AIM OF THE EXERCISE:
Using the data that follows, output only the lines from the line with "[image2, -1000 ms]" up to and including the line with "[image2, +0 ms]", exactly, leaving pictures aside.

DATA FOR REVIEW:
══════════
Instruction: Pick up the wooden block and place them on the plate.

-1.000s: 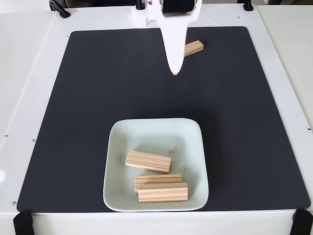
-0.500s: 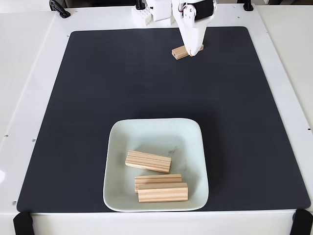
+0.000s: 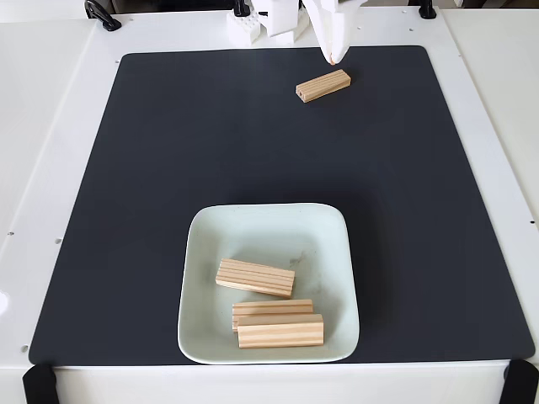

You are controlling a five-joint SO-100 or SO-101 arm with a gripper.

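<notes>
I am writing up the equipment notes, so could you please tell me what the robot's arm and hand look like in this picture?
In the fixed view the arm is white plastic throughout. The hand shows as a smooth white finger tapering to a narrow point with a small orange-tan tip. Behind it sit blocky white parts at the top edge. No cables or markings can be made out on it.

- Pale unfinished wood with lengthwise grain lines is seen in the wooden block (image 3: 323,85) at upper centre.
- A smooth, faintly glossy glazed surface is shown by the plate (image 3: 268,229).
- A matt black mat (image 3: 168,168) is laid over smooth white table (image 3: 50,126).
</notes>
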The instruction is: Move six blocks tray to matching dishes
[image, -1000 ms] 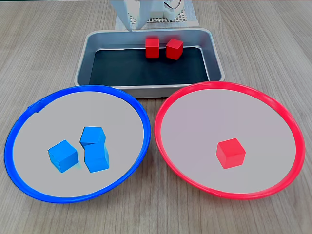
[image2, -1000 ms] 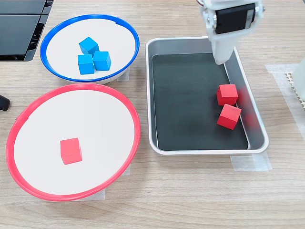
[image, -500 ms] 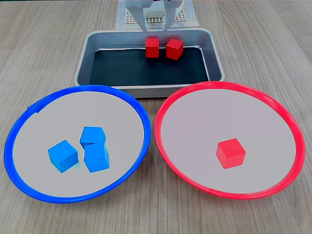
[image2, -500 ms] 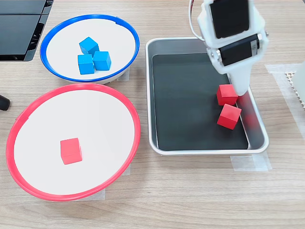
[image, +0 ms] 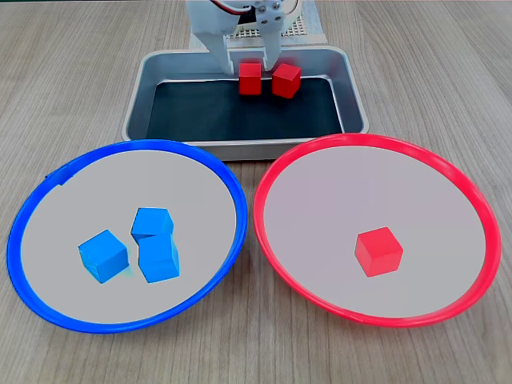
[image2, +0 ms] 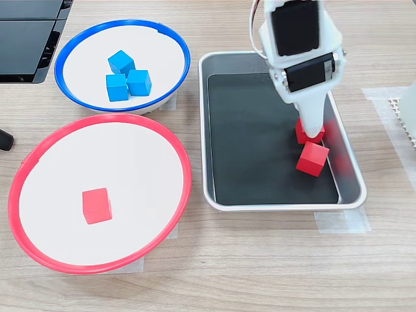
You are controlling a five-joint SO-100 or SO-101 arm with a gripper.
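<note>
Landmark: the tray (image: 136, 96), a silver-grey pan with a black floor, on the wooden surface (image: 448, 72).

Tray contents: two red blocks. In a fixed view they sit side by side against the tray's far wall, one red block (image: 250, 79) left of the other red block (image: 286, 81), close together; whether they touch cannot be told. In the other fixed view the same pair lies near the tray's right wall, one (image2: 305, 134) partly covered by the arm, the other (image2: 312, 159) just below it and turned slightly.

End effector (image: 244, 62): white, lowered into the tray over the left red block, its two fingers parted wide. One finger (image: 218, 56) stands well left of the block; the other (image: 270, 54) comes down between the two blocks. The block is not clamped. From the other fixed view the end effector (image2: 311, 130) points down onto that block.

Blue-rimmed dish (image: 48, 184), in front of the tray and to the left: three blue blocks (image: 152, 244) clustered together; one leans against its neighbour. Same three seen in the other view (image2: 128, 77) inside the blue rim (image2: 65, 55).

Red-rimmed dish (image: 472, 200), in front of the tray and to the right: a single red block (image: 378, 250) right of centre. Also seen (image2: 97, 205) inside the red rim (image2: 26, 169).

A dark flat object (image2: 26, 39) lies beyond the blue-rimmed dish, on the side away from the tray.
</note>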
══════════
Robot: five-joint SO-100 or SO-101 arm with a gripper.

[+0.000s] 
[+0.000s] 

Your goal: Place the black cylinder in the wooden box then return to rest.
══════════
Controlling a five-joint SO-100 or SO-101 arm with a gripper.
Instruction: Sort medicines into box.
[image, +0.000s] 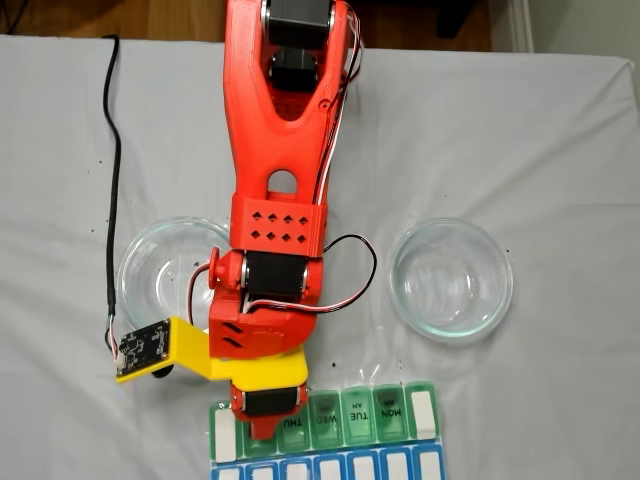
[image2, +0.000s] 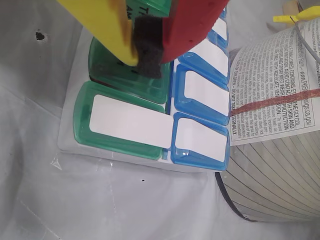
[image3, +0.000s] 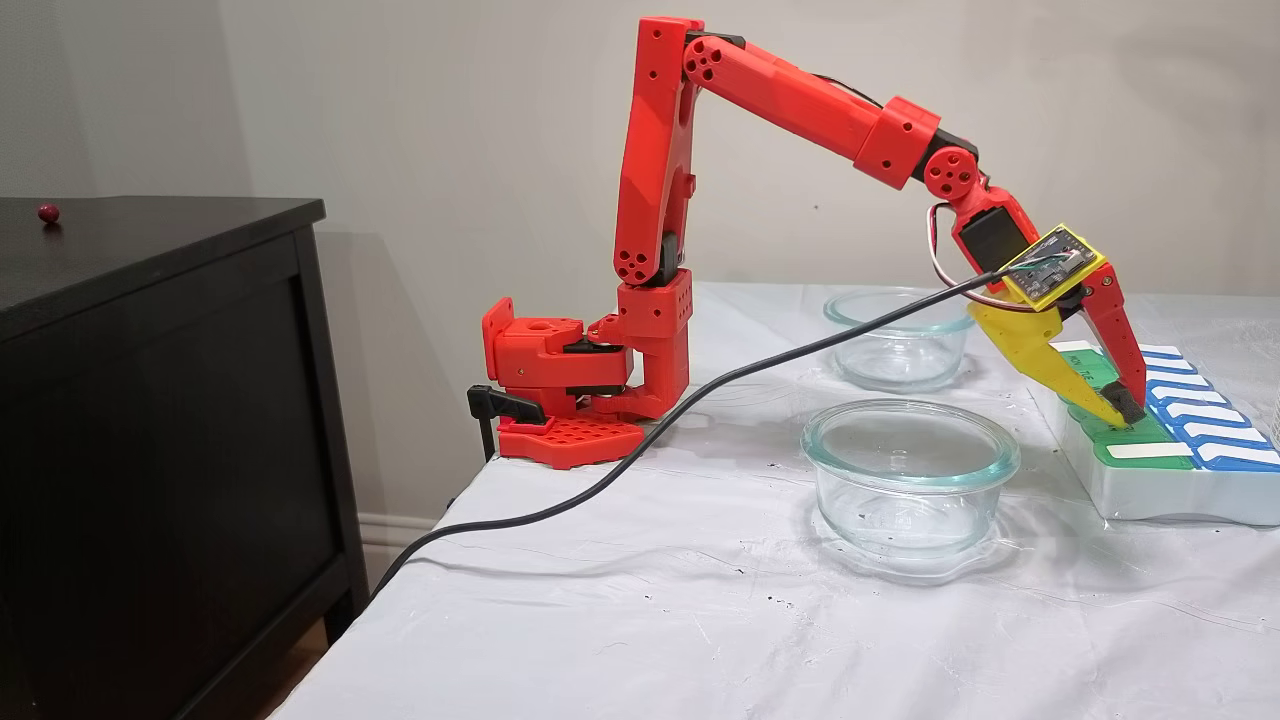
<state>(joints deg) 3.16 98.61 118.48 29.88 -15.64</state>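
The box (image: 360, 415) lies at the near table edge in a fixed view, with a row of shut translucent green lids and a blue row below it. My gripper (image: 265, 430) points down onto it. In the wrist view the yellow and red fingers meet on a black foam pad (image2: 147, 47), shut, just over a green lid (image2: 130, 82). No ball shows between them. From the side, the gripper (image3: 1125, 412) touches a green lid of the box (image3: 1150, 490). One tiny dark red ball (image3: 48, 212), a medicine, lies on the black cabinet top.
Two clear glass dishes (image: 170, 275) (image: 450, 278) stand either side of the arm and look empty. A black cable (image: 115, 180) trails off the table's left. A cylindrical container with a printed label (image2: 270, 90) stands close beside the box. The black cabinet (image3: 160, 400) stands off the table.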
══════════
ANSWER SECTION:
[image2, -1000 ms] 
[image, -500 ms] 
[image2, -500 ms] 
[image, +0 ms] 
[image2, +0 ms] 

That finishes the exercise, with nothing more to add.